Faced with the earthquakes of the last five years in the traditional party systems of France, Italy, Greece and Spain, the Portuguese has shown unparalleled resistance, with the Socialist Party (PS) and the conservative Party (PSD) concentrating at least two thirds of the votes. But the seismic waves did cause a sharp rise in abstention and an intense atomization of the small forces. The classic thing was that there were three, the CDS on the right and the PCP and the Bloco on the left, with between 5% and 10%. But new formations were entering through the wide door of Lisbon, usually with a deputy , and then grow. This is what happened in 2019 with the Liberal Initiative (IL) and with the far-right Chega, which in 2022, with only 7% of the votes, became the third party in the country.

Although the small constituencies have a lower weight in the system as a whole, they constitute, as in Spain, almost a private hunting ground for the two-party system, from Portalegre, with only two deputies, to Madeira, with six, although with the historical exception motivated by the powerful communist establishment in the Alentejo. The traditional small forces did tend to take seats in medium-sized districts, such as Coimbra, which elects nine deputies. But in the elections two years ago, the PS and the PSD took all the seats in 13 of the 22 constituencies.

In this way, António Costa was able to achieve a comfortable absolute majority for the PS with 41.4%. On the other hand, in 1999, with 44.1%, but with the previous format of the party system, the current UN Secretary General, António Guterres, was one deputy short of achieving it. The electoral system was less favorable for the two-party system than the Spanish one.

Since the end of the Iberian dictatorships in the 70s, the distortions between the percentages of votes and seats had always been greater in Spain than in Portugal. Not counting the last two calls in each country, in the Gallagher disproportionality index, the most used to measure distortions, Portugal appeared with an average of 4.88 and Spain, 6.88. In pure proportional systems, such as the Dutch or Danish, this index is around two points at most, while in the majority system par excellence, that of the United Kingdom, it exceeds ten.

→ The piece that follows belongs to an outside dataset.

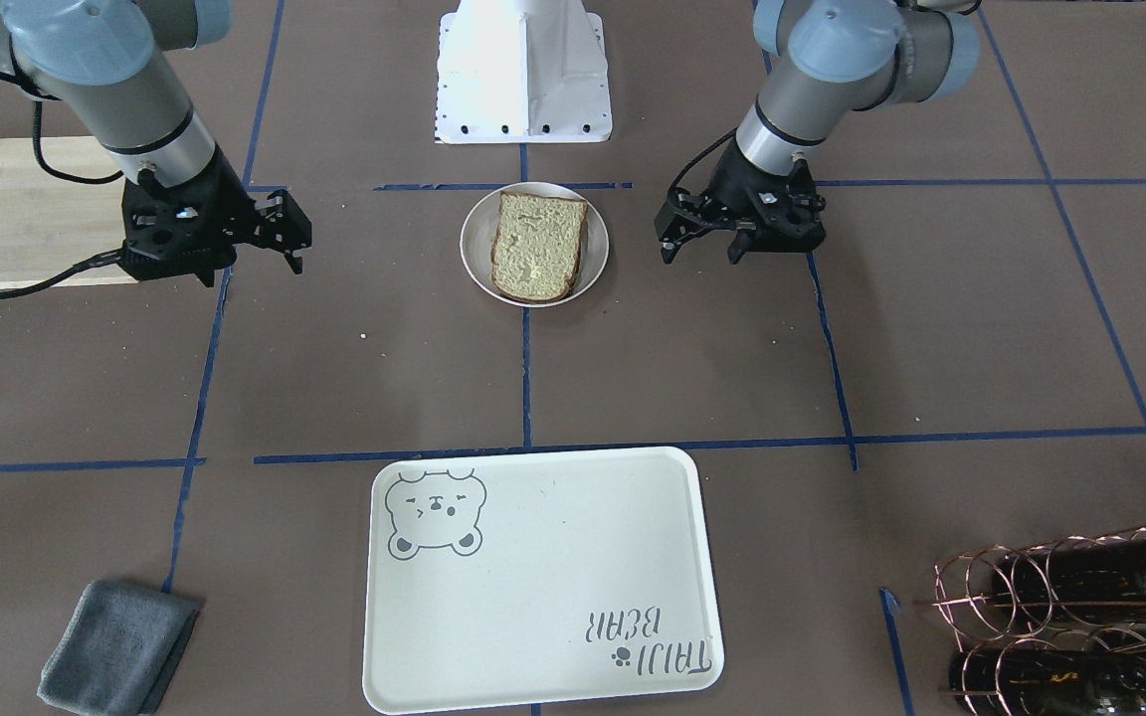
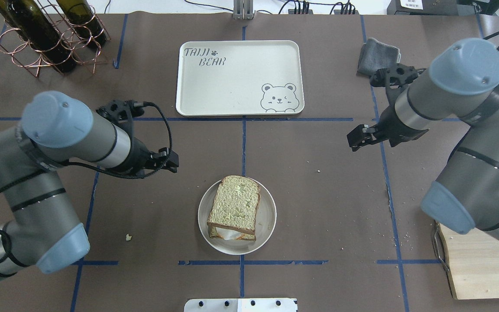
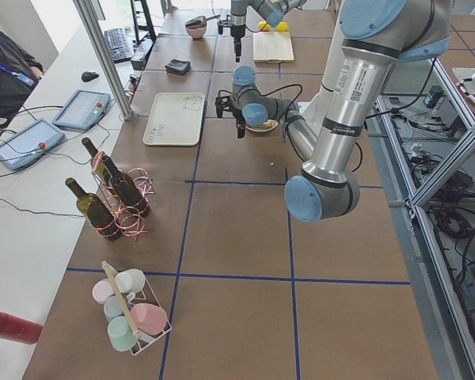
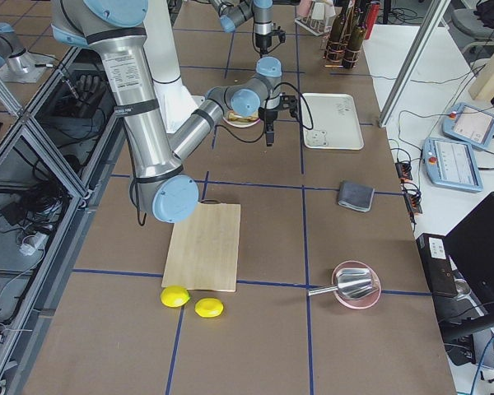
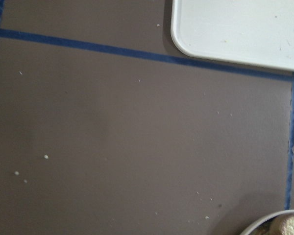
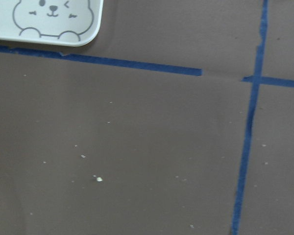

The Iberian countries are halfway, with their theoretically proportional models, but with majority effects. And in the last two elections the tables have been turned, since the Portuguese average shot up to 7.81 while in Spain, with the PSOE and the PP weakened and the small ones grown, it was reduced to 6.8.

It is a mystery what can happen today, not only because of the failures of the polls. As in Spain, they are made with a very small sample and a calculation for the country as a whole, which is then extrapolated to the constituencies. In 2022, pluralism was almost confined to Lisbon, Porto, Braga and Setúbal, although Chega managed to penetrate some more districts, such as Aveiro and the Algarve. If it doubles as the polls announce, its radius of action can multiply, without any party in the progressive bloc, apart from the PS, being able to do the same. Therein lies one of the keys to today's enigmatic election, marked not only by the change of leadership and the unexpected call to the polls, but also because the Portuguese d'Hondt and his circumstances have lately been more devastating for the minority forces than its Spanish version.